El universo digital se mantiene con cierta holgura estética viendo más lugares. Otra cosa es que los efectos por ordenador prehistóricos de la original le daban el toque perfecto que diferenciaba el mundo real y el virtual; ahora se ha perdido ese cambio al no ser un cambio muy grande. Al menos, tenemos la banda sonora de los ahora retirados Daft Punk que aportan banda sonora tradicional y canciones marca de la casa cuyo estilo cuadra perfectamente para este tipo de largometrajes.
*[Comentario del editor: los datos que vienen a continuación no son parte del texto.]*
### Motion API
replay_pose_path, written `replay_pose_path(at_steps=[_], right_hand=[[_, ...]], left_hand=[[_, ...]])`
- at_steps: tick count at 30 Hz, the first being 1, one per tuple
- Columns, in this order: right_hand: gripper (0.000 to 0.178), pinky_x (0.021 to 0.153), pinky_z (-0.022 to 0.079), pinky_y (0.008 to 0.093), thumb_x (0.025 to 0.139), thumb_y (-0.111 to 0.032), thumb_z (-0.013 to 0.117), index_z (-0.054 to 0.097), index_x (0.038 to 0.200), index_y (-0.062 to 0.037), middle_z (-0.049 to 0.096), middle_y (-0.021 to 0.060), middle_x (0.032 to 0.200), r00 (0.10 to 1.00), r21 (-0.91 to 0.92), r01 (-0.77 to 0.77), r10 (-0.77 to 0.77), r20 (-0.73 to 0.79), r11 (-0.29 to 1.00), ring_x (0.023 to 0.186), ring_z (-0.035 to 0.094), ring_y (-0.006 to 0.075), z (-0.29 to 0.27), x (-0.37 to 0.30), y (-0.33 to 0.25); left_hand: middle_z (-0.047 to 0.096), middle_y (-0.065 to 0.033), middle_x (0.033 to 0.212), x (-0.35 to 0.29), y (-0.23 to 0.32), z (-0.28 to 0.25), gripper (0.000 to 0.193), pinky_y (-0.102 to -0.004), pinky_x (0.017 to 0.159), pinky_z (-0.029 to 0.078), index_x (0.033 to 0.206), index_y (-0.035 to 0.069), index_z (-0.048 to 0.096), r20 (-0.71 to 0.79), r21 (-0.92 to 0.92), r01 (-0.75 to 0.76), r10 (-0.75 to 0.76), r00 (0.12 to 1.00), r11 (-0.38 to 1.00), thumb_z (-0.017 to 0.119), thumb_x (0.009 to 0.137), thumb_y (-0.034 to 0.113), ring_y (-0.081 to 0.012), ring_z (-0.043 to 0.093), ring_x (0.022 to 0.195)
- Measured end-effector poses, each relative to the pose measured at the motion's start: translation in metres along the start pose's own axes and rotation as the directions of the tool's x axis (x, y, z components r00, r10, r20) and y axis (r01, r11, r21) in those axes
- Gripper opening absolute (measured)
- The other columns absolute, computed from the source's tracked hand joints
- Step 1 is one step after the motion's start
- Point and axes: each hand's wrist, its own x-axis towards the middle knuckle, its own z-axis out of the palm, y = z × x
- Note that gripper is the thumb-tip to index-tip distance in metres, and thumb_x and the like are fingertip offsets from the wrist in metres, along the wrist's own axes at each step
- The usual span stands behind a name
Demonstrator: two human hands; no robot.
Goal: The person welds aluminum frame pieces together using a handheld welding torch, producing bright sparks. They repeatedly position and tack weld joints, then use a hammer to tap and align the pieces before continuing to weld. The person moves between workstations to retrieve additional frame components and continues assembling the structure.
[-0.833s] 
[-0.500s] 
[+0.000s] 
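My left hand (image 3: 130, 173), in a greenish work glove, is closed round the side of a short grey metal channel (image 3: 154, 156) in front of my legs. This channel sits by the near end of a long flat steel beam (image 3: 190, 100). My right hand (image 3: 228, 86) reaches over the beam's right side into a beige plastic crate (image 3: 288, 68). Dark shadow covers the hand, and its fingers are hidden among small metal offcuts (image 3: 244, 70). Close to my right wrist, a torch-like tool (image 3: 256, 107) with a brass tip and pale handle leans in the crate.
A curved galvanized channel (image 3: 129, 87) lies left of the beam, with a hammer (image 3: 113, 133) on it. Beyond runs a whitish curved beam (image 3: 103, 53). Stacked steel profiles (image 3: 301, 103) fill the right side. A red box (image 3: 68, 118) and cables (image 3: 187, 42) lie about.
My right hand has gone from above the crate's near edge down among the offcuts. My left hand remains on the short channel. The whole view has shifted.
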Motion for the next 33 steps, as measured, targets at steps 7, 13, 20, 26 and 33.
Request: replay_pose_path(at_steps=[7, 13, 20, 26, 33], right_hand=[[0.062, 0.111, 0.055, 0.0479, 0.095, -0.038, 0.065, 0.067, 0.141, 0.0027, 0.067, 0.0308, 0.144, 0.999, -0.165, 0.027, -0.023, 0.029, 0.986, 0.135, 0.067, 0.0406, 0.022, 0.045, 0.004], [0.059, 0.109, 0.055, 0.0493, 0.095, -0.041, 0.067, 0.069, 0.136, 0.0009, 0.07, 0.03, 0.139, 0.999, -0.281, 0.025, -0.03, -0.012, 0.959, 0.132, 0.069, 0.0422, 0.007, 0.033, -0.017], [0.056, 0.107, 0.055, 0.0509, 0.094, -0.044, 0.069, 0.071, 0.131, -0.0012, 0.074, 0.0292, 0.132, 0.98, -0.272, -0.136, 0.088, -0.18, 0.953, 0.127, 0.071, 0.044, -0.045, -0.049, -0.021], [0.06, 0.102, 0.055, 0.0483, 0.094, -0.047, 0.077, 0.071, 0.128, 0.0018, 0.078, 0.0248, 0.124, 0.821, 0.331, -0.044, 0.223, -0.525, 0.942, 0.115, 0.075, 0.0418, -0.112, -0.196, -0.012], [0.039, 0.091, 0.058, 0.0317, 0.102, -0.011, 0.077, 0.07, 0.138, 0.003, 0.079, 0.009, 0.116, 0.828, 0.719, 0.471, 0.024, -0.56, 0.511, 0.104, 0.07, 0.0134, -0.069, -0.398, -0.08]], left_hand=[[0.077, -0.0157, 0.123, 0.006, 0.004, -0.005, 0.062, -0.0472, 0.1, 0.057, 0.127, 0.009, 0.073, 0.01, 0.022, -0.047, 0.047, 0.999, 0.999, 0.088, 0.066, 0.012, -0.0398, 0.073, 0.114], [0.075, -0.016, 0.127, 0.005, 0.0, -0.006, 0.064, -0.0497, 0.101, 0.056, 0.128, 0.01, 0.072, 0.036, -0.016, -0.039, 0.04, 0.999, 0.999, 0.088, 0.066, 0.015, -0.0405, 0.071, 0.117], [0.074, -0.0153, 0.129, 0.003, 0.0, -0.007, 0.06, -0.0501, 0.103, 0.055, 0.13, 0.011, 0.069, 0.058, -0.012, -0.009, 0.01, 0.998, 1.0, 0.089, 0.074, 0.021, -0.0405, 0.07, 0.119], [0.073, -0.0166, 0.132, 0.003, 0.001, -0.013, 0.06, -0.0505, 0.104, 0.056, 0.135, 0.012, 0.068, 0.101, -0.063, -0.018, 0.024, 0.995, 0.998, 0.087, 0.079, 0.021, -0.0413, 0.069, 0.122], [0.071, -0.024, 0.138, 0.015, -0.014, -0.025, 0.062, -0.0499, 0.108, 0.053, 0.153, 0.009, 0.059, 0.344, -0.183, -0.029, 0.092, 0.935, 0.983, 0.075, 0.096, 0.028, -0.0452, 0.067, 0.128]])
A opinión de quien escribe, esta secuela supera a la anterior. A 'TRON' le hacía falta una historia con algo más de chicha y aquí lo tiene, la mayoría de su reparto cumple sobradamente -irónicamente, el que sale peor parado es su protagonista- y visualmente pierde fuelle respecto a la estética retro-digital de la primera, pero entiendo que lo suyo es seguir creando los efectos por ordenador y aceptar que no va a ser igual.
Spoiler
Desaprovechadísimo Cillian Murphy como Edward Dillinger Jr, hijo del personaje de David Warner. Era un actor y un personaje que podrían haber dado mucho más de sí.